Problem statement: Your reply should reproduce each line below exactly and carry none of the pictures.

Source data:
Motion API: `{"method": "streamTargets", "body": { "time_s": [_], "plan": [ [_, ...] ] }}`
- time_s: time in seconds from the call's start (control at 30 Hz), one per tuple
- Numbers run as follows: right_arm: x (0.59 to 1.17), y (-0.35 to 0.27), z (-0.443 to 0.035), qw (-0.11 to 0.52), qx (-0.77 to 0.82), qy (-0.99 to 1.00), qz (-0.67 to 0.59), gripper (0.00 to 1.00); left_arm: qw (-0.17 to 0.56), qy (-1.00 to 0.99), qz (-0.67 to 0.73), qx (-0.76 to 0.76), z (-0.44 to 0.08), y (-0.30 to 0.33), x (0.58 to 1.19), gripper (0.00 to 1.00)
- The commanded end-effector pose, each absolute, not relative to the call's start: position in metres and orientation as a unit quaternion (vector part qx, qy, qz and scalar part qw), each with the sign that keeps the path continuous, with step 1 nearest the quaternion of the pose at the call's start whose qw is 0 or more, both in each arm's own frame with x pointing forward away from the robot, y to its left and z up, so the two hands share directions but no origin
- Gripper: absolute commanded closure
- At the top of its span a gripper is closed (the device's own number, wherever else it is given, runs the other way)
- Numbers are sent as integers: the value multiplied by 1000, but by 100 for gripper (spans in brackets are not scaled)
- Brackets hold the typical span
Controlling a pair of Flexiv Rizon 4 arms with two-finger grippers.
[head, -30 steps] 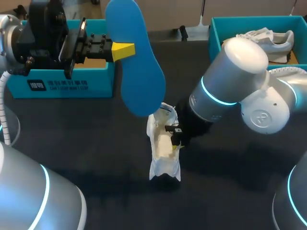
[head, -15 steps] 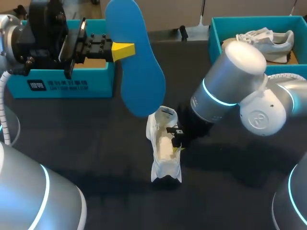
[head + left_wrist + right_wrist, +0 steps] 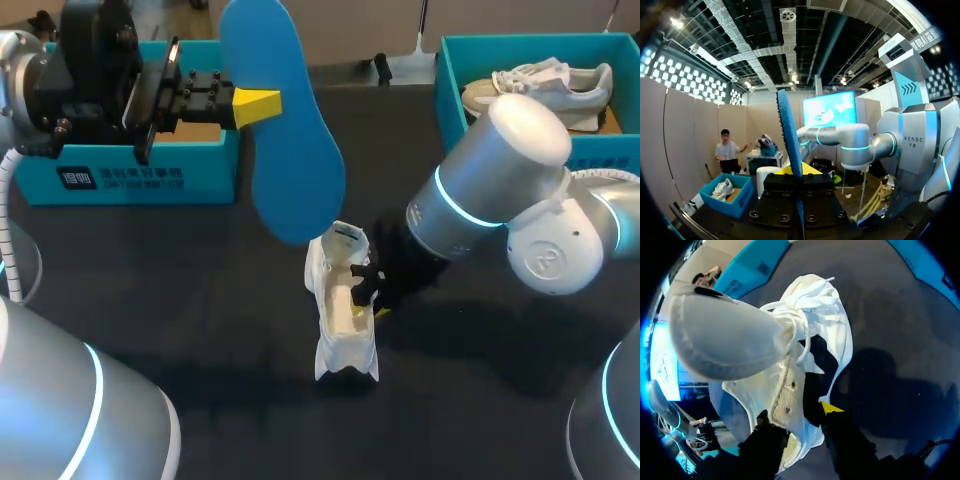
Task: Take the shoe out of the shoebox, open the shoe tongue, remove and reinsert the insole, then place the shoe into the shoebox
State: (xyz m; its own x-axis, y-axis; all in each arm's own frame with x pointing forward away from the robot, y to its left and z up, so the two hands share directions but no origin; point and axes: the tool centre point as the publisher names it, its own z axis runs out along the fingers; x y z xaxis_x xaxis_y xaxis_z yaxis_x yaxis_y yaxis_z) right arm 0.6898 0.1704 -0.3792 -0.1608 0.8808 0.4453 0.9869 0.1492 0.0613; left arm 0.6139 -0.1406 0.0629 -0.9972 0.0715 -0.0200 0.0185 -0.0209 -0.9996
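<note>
So, the insole [image 3: 290, 150] is out, and I'd judge the job is at the reinserting step. The left claw [image 3: 258, 103] is clamped on the blue insole's edge and holds it high over the far left part of the table [image 3: 180, 300]. From above, the insole's lower end looks close to the shoe [image 3: 345, 340]. Near the table's middle, the right claw [image 3: 372, 292] is pinched on the shoe's side wall, one finger inside the mouth and one outside. Next, the insole needs feeding end-first into that opening while the shoe is steadied. The shoe is white and soft, its laces slack and its padded tongue folded out. It looks propped up rather than flat. The teal shoebox [image 3: 140, 170] sits at the far left corner.
</note>
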Motion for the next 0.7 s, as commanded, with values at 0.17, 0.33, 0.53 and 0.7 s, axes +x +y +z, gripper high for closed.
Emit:
{"method": "streamTargets", "body": {
  "time_s": [0.17,0.33,0.53,0.7],
  "plan": [
    [674,150,-329,164,-614,-743,-210,0,18,-699,714,-33,62,-141,614,100],
    [677,136,-296,193,-590,-747,-239,0,18,-699,714,-33,62,-141,614,100],
    [677,136,-296,193,-590,-747,-239,0,18,-699,714,-33,62,-141,614,100],
    [677,136,-296,193,-590,-747,-239,0,18,-699,714,-33,62,-141,614,100]
  ]
}}
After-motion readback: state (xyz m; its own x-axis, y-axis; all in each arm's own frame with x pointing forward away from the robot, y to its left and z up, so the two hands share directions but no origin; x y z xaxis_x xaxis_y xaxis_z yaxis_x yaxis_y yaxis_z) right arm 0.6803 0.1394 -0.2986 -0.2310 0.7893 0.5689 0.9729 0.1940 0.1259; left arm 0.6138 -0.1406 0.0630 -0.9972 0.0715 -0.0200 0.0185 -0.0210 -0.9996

Exercise response:
Motion API: `{"method": "streamTargets", "body": { "time_s": [_], "plan": [ [_, ...] ] }}`
- time_s: time in seconds from the call's start (control at 30 Hz), one per tuple
- Numbers run as follows: right_arm: x (0.59 to 1.17), y (-0.35 to 0.27), z (-0.443 to 0.035), qw (-0.11 to 0.52), qx (-0.77 to 0.82), qy (-0.99 to 1.00), qz (-0.67 to 0.59), gripper (0.00 to 1.00); left_arm: qw (-0.17 to 0.56), qy (-1.00 to 0.99), qz (-0.67 to 0.73), qx (-0.76 to 0.76), z (-0.44 to 0.08), y (-0.30 to 0.33), x (0.58 to 1.19), gripper (0.00 to 1.00)
- The commanded end-effector pose, each absolute, not relative to the call's start: position in metres and orientation as a unit quaternion (vector part qx, qy, qz and scalar part qw), each with the sign that keeps the path continuous, with step 1 nearest the quaternion of the pose at the call's start whose qw is 0 or more, both in each arm's own frame with x pointing forward away from the robot, y to its left and z up, so the two hands share directions but no origin
- Gripper: absolute commanded closure
- At the top of its span a gripper is closed (the device's own number, wherever else it is given, runs the other way)
- Numbers are sent as integers: the value multiplied by 1000, but by 100 for gripper (spans in brackets are not scaled)
- Brackets hold the typical span
Controlling a pair of Flexiv Rizon 4 arms with two-finger grippers.
[head, -30 steps] 
[head, -15 steps] 
[head + left_wrist + right_wrist, +0 steps] 
Task: Take the shoe out of the shoebox, open the shoe tongue, remove and reinsert the insole, then place the shoe into the shoebox
State: (xyz m; its own x-axis, y-axis; all in each arm's own frame with x pointing forward away from the robot, y to its left and z up, so the two hands share directions but no origin; point and axes: the tool centre point as the publisher names it, its own z axis runs out along the fingers; x y z xaxis_x xaxis_y xaxis_z yaxis_x yaxis_y yaxis_z) right arm 0.6898 0.1704 -0.3792 -0.1608 0.8808 0.4453 0.9869 0.1492 0.0613; left arm 0.6139 -0.1406 0.0629 -0.9972 0.0715 -0.0200 0.0185 -0.0209 -0.9996
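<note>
So, the insole [image 3: 290, 150] is out, and I'd judge the job is at the reinserting step. The left claw [image 3: 258, 103] is clamped on the blue insole's edge and holds it high over the far left part of the table [image 3: 180, 300]. From above, the insole's lower end looks close to the shoe [image 3: 345, 340]. Near the table's middle, the right claw [image 3: 372, 292] is pinched on the shoe's side wall, one finger inside the mouth and one outside. Next, the insole needs feeding end-first into that opening while the shoe is steadied. The shoe is white and soft, its laces slack and its padded tongue folded out. It looks propped up rather than flat. The teal shoebox [image 3: 140, 170] sits at the far left corner.
</note>
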Motion for the next 0.7 s, as commanded, with values at 0.17, 0.33, 0.53 and 0.7 s, axes +x +y +z, gripper high for closed.
Emit:
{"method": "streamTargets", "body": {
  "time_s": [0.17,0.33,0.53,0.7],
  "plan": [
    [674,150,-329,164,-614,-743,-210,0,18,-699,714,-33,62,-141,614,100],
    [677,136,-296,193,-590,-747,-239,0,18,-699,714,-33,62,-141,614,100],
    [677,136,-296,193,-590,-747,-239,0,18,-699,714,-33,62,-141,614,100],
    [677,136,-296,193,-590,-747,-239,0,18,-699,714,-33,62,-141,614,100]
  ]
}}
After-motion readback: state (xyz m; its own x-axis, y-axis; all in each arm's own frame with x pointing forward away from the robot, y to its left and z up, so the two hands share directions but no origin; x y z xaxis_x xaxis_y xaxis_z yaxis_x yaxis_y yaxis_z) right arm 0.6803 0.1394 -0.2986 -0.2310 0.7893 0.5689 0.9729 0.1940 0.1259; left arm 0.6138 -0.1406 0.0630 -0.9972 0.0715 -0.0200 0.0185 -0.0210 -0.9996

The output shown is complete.